Exercise description. Repeat the data exactly, with every line included.
Segment Open
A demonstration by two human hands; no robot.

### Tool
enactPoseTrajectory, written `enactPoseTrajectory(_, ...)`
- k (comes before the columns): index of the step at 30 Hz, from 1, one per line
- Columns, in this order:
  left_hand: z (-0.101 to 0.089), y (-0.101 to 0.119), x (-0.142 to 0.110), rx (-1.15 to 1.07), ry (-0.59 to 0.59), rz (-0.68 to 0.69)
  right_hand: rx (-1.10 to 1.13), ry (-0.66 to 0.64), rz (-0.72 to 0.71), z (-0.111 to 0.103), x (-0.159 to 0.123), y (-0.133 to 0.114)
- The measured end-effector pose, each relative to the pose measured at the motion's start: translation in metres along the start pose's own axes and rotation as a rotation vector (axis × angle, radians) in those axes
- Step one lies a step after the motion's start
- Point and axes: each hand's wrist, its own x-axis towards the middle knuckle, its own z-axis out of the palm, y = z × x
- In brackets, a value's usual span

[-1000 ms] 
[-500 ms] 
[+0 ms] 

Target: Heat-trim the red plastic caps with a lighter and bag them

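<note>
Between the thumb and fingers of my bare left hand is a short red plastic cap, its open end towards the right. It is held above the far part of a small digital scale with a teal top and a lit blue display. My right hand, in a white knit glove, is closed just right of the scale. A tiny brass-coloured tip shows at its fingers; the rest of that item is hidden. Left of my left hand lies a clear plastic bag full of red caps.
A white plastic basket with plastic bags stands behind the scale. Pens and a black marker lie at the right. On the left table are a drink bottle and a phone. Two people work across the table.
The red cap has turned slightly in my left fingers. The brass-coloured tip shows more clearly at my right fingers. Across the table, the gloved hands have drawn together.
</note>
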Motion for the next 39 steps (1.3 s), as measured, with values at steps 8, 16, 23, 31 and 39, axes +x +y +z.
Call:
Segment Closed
Your response.
A demonstration by two human hands; no robot.

### Tool
enactPoseTrajectory, written `enactPoseTrajectory(_, ...)`
- k (comes before the columns): index of the step at 30 Hz, from 1, one per line
- Columns, in this order:
  left_hand: z (-0.101 to 0.089), y (-0.101 to 0.119), x (-0.142 to 0.110), rx (-1.15 to 1.07), ry (-0.59 to 0.59), rz (-0.68 to 0.69)
  right_hand: rx (-1.10 to 1.13), ry (-0.66 to 0.64), rz (-0.72 to 0.71), z (-0.111 to 0.103), x (-0.159 to 0.123), y (-0.133 to 0.114)
- The measured end-effector pose, each relative to the pose measured at the motion's start: translation in metres along the start pose's own axes and rotation as a rotation vector (axis × angle, radians) in those axes
- Step one lies a step after the motion's start
- Point and axes: each hand's wrist, its own x-axis towards the middle knuckle, its own z-axis out of the palm, y = z × x
- In brackets, a value's usual span

[-1000 ms] 
[-500 ms] 
[+0 ms] 

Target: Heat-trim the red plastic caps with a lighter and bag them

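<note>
Between the thumb and fingers of my bare left hand is a short red plastic cap, its open end towards the right. It is held above the far part of a small digital scale with a teal top and a lit blue display. My right hand, in a white knit glove, is closed just right of the scale. A tiny brass-coloured tip shows at its fingers; the rest of that item is hidden. Left of my left hand lies a clear plastic bag full of red caps.
A white plastic basket with plastic bags stands behind the scale. Pens and a black marker lie at the right. On the left table are a drink bottle and a phone. Two people work across the table.
The red cap has turned slightly in my left fingers. The brass-coloured tip shows more clearly at my right fingers. Across the table, the gloved hands have drawn together.
</note>
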Motion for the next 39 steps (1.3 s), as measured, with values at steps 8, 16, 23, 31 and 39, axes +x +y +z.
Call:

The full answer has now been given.